*ABOUT THIS TASK*. Every line below should be repeated exactly as written.

*DATASET EXTRACT*.
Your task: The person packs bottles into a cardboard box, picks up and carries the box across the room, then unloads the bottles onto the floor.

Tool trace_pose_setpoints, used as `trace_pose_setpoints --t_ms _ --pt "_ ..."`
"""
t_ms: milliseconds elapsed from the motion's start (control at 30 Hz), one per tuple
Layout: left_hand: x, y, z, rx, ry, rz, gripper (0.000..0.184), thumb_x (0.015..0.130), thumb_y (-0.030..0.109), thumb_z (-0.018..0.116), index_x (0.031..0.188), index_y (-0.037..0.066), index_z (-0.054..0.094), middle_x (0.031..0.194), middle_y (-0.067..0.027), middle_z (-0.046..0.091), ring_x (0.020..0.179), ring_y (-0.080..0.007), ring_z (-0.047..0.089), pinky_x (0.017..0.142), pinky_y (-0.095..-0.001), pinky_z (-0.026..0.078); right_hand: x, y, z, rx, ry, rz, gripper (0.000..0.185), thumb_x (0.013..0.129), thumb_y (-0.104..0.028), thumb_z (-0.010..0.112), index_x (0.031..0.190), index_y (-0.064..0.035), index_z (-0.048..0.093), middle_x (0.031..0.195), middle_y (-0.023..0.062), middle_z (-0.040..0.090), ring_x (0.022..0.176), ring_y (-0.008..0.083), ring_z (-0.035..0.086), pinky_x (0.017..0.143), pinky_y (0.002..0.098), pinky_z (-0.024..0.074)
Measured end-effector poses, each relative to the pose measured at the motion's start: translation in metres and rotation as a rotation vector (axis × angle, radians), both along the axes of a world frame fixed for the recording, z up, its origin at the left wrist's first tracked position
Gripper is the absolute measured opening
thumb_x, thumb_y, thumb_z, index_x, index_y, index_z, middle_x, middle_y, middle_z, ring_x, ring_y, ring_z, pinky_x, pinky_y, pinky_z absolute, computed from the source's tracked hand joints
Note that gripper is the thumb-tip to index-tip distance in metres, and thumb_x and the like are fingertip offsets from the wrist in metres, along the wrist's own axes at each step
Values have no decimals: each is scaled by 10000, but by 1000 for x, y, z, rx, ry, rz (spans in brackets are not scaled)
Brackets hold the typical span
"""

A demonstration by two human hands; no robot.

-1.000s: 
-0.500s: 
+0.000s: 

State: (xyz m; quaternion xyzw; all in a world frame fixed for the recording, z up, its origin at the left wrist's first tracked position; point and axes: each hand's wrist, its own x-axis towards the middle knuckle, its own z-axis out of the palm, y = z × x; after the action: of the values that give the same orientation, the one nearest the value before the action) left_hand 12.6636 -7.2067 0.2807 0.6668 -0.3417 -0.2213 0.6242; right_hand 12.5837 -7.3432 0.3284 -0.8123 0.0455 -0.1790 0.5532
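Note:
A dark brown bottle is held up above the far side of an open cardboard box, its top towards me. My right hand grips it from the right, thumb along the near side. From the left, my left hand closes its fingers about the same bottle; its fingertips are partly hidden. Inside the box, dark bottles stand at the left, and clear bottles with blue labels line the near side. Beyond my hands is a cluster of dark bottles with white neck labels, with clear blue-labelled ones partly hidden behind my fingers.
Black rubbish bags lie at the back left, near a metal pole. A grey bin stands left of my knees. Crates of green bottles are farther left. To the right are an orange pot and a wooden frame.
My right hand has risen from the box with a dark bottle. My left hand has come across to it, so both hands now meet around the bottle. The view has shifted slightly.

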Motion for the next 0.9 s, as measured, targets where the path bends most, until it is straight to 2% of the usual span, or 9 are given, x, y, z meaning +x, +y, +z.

*OUTPUT FOR THIS EXERCISE*.
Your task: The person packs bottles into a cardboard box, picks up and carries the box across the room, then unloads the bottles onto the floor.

Tool trace_pose_setpoints, used as `trace_pose_setpoints --t_ms _ --pt "_ ..."`
"""
t_ms: milliseconds elapsed from the motion's start (control at 30 Hz), one per tuple
Layout: left_hand: x, y, z, rx, ry, rz, gripper (0.000..0.184), thumb_x (0.015..0.130), thumb_y (-0.030..0.109), thumb_z (-0.018..0.116), index_x (0.031..0.188), index_y (-0.037..0.066), index_z (-0.054..0.094), middle_x (0.031..0.194), middle_y (-0.067..0.027), middle_z (-0.046..0.091), ring_x (0.020..0.179), ring_y (-0.080..0.007), ring_z (-0.047..0.089), pinky_x (0.017..0.142), pinky_y (-0.095..-0.001), pinky_z (-0.026..0.078); right_hand: x, y, z, rx, ry, rz, gripper (0.000..0.185), thumb_x (0.013..0.129), thumb_y (-0.104..0.028), thumb_z (-0.010..0.112), index_x (0.031..0.190), index_y (-0.064..0.035), index_z (-0.048..0.093), middle_x (0.031..0.195), middle_y (-0.023..0.062), middle_z (-0.040..0.090), ring_x (0.022..0.176), ring_y (-0.008..0.083), ring_z (-0.035..0.086), pinky_x (0.017..0.143), pinky_y (0.002..0.098), pinky_z (-0.024..0.074)
Measured end-effector poses, each relative to the pose measured at the motion's start: translation in metres and rotation as a rotation vector (axis × angle, radians), both along the axes of a world frame fixed for the recording, z up, its origin at the left wrist's first tracked position
Gripper is the absolute measured opening
thumb_x, thumb_y, thumb_z, index_x, index_y, index_z, middle_x, middle_y, middle_z, ring_x, ring_y, ring_z, pinky_x, pinky_y, pinky_z absolute, computed from the source's tracked hand joints
Note that gripper is the thumb-tip to index-tip distance in metres, and thumb_x and the like are fingertip offsets from the wrist in metres, along the wrist's own axes at each step
Values have no decimals: each is scaled by 10000, but by 1000 for x, y, z, rx, ry, rz (spans in brackets are not scaled)
Brackets hold the typical span
"""

A demonstration by two human hands; no robot.

-1.000s: 
-0.500s: 
+0.000s: 

State: (xyz m; quaternion xyzw; all in a world frame fixed for the recording, z up, its origin at the left wrist's first tracked position; point and axes: each hand's wrist, its own x-axis towards the middle knuckle, its own z-axis out of the palm, y = z × x; after the action: of the values that give the same orientation, the one nearest the value before the action) left_hand 12.6636 -7.2067 0.2807 0.6668 -0.3417 -0.2213 0.6242; right_hand 12.5837 -7.3432 0.3284 -0.8123 0.0455 -0.1790 0.5532
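Note:
A dark brown bottle is held up above the far side of an open cardboard box, its top towards me. My right hand grips it from the right, thumb along the near side. From the left, my left hand closes its fingers about the same bottle; its fingertips are partly hidden. Inside the box, dark bottles stand at the left, and clear bottles with blue labels line the near side. Beyond my hands is a cluster of dark bottles with white neck labels, with clear blue-labelled ones partly hidden behind my fingers.
Black rubbish bags lie at the back left, near a metal pole. A grey bin stands left of my knees. Crates of green bottles are farther left. To the right are an orange pot and a wooden frame.
My right hand has risen from the box with a dark bottle. My left hand has come across to it, so both hands now meet around the bottle. The view has shifted slightly.
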
Motion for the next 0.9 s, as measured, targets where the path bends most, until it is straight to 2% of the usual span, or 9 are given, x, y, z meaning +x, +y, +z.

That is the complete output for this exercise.